Again, Hayle went to move towards her, but Marleck jerked him back. Annoyed, he turned to her and hissed, “Do you not see she needs our help?”
Marleck shook her head slowly. “Look closer, boy. My eyes are old and useless, yet I can see the rot and evil of this woman.”
Hayle looked back towards the beautiful woman stood before him. Her pretty little face looked sad, her eyes lowering to the ground. How could the old woman think her evil? But then he could see a dark ring around Leesa’s feet. Looking closely, he saw the patch of grass she stood had turned brown and dead. As he continued to stare, the dead patch grew larger, spreading out towards them and he stepped back with Marleck. Leesa took a step towards them and he could smell dead meat on the breeze.
Marleck began chanting, almost song like. The air around them became momentarily sweeter, but then the rot came back as the grass before them turned brown and died. “You must use your bow on her,” she said. “Shoot straight to the heart.”
Leesa took faster paces towards them. The closer she came, the more he wanted to go to her and embrace her, to take her away from the woods and to safety. He would look after her now, better than Fardell had. How could beauty be evil? But he noticed how the grass had died around her and within her eyes he saw coldness behind them as though evil wore a mask of goodness. He drew an arrow, raised his bow and took aim at Leesa. She stopped, her face screwing up with fear as tears flowed.
“Please, I thought you would help me?” she sobbed. “I am so cold and alone. You have to look after me.”
Hayle lowered his bow for a moment, but Marleck pinched the back of his arm. The pain shot through him and cleared his mind. He raised the bow again, pulled the arrow back and aimed at Leesa’s heart. She stumbled back, her face filled with terror as she stared at the arrow. “I am sorry!” she wept.
Hayle tried to let the arrow go, but this was no deer. The sound of his heart beating filled his ears and his face flushed. A bead of sweat ran down his face. Trying to picture Leesa as something evil, he concentrated. But her eyes closed and her hands lowered to her side. She began pacing backwards towards the woods and he became aware of Marleck shouting at him to shoot her. Instead, he lowered the bow and watched Leesa disappear back into the woods.
“You have failed the test,” Marleck said.
Looking down at the old woman, he could see disappointment etched upon her face. “I’ll not kill a defenceless woman.”
Marleck snorted with contempt. “That was no defenceless woman. Can you not see the death she has spread?”
Hayle’s mouth dropped open as he saw the entire area where they had stood had turned from lush green grass to black. It stretched back towards the woods where Leesa had vanished. “What was she?”
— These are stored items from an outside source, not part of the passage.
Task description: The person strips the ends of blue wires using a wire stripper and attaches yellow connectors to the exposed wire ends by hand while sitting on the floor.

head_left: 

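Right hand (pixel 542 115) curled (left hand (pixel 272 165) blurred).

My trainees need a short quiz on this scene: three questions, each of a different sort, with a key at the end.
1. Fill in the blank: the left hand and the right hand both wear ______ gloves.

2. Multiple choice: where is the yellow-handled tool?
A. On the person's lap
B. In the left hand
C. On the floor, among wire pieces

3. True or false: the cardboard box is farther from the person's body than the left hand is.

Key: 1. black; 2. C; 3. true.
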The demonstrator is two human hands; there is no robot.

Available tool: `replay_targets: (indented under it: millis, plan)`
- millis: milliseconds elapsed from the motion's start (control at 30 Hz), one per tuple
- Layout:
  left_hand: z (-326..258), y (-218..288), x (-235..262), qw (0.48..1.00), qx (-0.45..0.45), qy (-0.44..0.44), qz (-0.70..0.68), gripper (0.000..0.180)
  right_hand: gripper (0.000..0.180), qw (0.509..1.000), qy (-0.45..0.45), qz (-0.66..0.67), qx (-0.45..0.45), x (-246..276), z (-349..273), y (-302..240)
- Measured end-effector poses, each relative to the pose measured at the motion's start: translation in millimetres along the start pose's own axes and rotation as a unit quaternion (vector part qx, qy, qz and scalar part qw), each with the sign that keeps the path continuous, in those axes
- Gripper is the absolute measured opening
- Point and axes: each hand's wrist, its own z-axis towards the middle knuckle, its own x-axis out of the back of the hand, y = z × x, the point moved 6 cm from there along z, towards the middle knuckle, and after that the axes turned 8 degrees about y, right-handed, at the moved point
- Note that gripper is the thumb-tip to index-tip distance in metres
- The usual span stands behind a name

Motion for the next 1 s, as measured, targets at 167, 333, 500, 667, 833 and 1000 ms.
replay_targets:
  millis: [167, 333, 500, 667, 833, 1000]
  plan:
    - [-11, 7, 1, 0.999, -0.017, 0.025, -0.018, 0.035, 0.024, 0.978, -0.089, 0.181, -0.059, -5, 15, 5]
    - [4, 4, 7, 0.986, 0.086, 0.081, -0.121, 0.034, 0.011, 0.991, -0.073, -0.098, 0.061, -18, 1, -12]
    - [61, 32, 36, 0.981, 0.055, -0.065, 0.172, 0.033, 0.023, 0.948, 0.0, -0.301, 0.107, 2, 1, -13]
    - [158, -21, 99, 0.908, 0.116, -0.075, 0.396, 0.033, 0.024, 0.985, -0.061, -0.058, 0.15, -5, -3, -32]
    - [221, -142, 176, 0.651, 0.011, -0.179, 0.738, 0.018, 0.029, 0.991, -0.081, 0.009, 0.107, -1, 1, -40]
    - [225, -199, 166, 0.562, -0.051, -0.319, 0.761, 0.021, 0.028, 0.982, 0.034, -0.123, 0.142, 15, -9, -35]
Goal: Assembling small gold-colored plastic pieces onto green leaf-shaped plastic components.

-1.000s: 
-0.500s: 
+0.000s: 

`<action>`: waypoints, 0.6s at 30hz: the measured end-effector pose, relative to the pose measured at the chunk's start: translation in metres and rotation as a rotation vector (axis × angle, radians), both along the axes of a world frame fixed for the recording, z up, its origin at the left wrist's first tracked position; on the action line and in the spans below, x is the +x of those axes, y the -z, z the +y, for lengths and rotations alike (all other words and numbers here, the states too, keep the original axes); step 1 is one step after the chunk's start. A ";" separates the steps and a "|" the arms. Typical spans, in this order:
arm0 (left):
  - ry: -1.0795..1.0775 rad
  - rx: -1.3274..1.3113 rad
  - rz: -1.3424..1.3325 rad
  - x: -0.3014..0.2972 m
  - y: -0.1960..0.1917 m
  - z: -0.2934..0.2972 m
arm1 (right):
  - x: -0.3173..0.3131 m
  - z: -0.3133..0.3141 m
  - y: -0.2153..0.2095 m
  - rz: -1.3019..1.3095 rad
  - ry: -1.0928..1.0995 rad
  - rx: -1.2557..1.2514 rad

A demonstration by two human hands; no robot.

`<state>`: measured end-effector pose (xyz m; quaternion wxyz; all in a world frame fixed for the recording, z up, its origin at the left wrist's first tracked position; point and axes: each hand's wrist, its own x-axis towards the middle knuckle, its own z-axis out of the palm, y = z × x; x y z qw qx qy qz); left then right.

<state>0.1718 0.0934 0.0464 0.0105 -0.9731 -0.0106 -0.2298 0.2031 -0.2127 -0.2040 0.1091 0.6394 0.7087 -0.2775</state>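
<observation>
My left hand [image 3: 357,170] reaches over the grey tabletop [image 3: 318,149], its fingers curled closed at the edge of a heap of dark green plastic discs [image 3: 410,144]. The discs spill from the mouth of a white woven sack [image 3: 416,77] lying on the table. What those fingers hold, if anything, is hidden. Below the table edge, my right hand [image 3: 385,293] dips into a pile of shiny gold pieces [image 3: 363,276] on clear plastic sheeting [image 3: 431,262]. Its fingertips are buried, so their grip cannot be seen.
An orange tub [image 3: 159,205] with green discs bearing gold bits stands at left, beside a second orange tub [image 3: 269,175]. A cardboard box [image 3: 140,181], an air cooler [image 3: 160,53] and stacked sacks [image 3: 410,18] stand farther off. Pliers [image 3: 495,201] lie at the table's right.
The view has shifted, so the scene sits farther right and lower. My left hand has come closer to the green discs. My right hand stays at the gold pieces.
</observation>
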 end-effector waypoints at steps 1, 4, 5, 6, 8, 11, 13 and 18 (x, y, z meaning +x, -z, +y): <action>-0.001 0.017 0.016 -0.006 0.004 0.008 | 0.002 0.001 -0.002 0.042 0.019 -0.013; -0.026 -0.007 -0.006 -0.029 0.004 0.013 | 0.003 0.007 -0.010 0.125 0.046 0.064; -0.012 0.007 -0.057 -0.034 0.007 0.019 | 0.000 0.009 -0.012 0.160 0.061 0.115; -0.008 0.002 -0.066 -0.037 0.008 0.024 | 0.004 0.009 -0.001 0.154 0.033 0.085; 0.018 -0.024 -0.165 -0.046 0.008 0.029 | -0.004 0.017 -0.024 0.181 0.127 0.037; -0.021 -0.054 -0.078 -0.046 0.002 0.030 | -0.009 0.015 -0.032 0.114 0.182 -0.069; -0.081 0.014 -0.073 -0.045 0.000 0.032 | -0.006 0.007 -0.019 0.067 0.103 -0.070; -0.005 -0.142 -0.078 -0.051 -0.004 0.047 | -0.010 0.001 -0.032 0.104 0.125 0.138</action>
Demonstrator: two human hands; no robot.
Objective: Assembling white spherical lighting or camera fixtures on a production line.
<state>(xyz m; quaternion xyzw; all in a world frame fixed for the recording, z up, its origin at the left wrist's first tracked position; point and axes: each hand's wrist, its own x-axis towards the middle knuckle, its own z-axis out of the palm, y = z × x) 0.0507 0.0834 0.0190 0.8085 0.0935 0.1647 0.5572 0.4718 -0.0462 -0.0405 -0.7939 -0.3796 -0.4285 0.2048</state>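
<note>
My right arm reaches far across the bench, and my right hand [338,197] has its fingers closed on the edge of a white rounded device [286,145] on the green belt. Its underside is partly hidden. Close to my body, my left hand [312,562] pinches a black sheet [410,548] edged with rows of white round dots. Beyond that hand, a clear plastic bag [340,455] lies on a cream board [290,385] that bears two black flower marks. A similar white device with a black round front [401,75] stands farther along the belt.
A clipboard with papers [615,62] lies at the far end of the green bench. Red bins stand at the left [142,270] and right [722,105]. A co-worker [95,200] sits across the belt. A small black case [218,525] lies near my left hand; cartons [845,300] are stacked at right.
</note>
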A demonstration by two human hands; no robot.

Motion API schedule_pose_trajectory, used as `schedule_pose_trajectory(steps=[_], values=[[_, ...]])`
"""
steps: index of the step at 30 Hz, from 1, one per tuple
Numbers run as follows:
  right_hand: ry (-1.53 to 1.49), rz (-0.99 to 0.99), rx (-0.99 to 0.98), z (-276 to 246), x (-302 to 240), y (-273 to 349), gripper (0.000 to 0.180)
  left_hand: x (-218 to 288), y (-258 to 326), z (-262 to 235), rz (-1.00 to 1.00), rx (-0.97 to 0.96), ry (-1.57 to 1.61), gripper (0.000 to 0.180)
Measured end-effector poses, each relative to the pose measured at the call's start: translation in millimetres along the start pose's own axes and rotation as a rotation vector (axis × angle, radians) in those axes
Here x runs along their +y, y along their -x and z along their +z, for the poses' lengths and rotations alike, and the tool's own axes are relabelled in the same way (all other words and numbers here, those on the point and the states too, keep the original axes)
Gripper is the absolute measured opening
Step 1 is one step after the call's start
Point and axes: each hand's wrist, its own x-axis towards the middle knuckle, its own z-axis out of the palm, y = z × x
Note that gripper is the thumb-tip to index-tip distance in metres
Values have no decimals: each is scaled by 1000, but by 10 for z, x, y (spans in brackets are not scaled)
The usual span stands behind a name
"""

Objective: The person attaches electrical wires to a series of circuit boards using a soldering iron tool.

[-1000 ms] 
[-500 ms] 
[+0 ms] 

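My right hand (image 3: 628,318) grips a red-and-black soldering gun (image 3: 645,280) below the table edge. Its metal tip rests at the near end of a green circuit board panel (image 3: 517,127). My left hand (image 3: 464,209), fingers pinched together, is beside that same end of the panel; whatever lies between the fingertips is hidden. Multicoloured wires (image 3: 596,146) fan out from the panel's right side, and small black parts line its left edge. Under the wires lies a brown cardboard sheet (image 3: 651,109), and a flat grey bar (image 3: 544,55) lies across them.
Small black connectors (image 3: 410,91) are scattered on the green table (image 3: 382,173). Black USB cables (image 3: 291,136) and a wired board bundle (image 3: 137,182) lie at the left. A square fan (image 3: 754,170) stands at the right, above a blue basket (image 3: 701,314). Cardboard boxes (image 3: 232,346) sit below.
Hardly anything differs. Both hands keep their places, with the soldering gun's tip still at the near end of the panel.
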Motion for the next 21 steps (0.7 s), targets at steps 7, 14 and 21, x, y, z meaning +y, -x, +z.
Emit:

Marleck turned away from him and began walking back to her hut, leaning upon her staff as she went. Over her shoulder, she said, “A dangerous thing has come back this night. It will be down to you to kill it, Hayle. The stones have told me it is your path to follow.”
Hayle hurried after her. “She is gone now, back to the woods where she will harm no one.”
Marleck reached her hut. Opening her door, she turned to face Hayle, pointing a long finger at him. “Had I not been there, you would have been lured into the woods. You had the chance to kill her, yet you failed. Do not fail a second time.” She entered her hut and slammed the door behind her. Hayle turned away and looked towards Silver Wood, silent and still as it always had been.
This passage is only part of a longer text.